Consistently, and as recently as October 3, 1973, this Court has adopted the definition of misconduct as set forth by the Superior Court in Harmer Unemployment Compensation Case, 206 Pa. Superior Ct. 270, 272, 213 A.2d 221, 223 (1965): "Misconduct within the meaning of an unemployment compensation act excluding from its benefits an employee discharged for misconduct must be an act of wanton or wilful disregard of the employer's interest, a deliberate violation of the employer's rules, a disregard of standards of behavior which the employer has the right to expect of his employee, or negligence in such degree or recurrence

[ 12 Pa. Commw. Page 484]

    as to manifest culpability, wrongful intent, or evil design, or show an intentional and substantial disregard of the employer's interest or of the employee's duties and obligations to the employer." See Judge Mencer's Opinion in Harbutz v. Unemployment Compensation Board of Review, 10 Pa. Commonwealth Ct. 235, 309 A.2d 840 (1973).

Although the circumstances in this case seem unusual, strikingly similar facts were presented to the Superior Court in Burke Unemployment Compensation Case, 199 Pa. Superior Ct. 565, 566, 186 A.2d 425, 426 (1962), wherein the court denied unemployment compensation for a clerk who was discharged because she was unwilling to work on the New Year holiday. "Claimant's refusal to comply with her employer's reasonable request that she perform a short period of holiday work constitutes wilful misconduct."

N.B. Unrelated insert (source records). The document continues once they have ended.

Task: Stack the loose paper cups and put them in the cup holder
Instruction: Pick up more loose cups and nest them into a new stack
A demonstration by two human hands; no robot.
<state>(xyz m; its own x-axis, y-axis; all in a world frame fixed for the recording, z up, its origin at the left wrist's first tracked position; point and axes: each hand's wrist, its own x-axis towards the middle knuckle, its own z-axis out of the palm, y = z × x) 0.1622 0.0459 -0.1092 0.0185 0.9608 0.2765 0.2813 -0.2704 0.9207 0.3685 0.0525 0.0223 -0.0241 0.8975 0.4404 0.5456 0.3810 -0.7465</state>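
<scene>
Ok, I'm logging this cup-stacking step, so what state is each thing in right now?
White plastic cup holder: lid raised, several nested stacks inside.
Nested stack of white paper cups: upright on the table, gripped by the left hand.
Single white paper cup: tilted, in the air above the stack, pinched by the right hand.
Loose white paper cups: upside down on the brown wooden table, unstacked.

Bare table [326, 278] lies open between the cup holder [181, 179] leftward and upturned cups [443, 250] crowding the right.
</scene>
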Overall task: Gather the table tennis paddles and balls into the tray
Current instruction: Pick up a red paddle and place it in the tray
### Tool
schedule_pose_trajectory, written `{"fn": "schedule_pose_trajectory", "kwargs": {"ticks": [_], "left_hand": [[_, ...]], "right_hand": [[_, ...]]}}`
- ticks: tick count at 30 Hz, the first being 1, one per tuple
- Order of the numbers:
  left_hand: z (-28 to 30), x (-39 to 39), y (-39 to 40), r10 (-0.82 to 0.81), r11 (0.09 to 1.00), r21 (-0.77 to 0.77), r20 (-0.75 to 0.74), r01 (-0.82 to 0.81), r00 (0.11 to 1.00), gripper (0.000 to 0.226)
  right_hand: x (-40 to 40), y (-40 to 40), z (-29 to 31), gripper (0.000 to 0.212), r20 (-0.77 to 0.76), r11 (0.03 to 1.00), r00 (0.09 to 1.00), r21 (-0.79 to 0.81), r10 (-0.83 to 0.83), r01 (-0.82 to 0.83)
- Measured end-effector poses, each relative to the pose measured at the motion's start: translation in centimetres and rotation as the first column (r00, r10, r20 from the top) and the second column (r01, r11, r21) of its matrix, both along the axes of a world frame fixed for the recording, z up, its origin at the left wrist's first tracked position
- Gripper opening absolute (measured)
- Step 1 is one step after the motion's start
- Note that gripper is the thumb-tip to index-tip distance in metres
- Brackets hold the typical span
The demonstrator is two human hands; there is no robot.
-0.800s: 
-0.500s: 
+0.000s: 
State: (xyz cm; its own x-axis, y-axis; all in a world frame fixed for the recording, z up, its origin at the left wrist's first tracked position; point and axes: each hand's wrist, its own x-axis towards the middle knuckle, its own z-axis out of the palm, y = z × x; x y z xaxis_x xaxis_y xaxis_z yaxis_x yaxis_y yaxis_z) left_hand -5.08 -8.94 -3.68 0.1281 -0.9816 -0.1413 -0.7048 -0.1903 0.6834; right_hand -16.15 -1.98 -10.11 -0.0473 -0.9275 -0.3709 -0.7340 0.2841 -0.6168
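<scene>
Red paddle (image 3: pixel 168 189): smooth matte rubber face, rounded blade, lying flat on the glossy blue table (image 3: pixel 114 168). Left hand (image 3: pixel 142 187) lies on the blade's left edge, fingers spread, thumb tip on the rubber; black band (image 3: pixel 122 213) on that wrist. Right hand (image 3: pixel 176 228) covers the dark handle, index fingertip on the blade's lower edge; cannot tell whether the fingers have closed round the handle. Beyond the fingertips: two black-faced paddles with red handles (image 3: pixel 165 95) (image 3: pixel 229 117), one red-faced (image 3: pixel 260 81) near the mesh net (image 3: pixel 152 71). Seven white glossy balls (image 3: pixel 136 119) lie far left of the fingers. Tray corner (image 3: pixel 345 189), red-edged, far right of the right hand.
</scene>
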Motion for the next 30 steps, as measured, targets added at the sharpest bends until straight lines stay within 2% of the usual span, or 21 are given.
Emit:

Obviously, the matter comes down to a question of what is reasonable. Using the guidelines set forth in the above cases, as well as Davis Unemployment Compensation Case, 187 Pa. Superior Ct. 116, 144 A.2d 452 (1958), and Armstrong Unemployment Compensation Case, 179 Pa. Superior Ct. 488, 118 A.2d 217 (1955), each case must be decided on its own facts. Here we have an individual employed as a sales person and assistant manager who agrees she was employed to work approximately 40 hours a week and is now asked to work 40 1/2 hours a week during 1 month as opposed to 39 hours a week during the other 11 months. In addition, in this case it seems quite clear that the precise hours to be worked were not "of the essence" for the term "approximately" was used. Additionally, appellant testified affirmatively that it did not constitute an inconvenience to her to do it. Under these circumstances the request was entirely reasonable and the refusal constituted wilful misconduct.

Accordingly, we enter the following

[ 12 Pa. Commw. Page 485]


Now, March 8, 1974, the Order of the Unemployment Compensation Board of Review, dated June 26, 1973, denying the claims for unemployment compensation filed by the appellant in this case is hereby affirmed.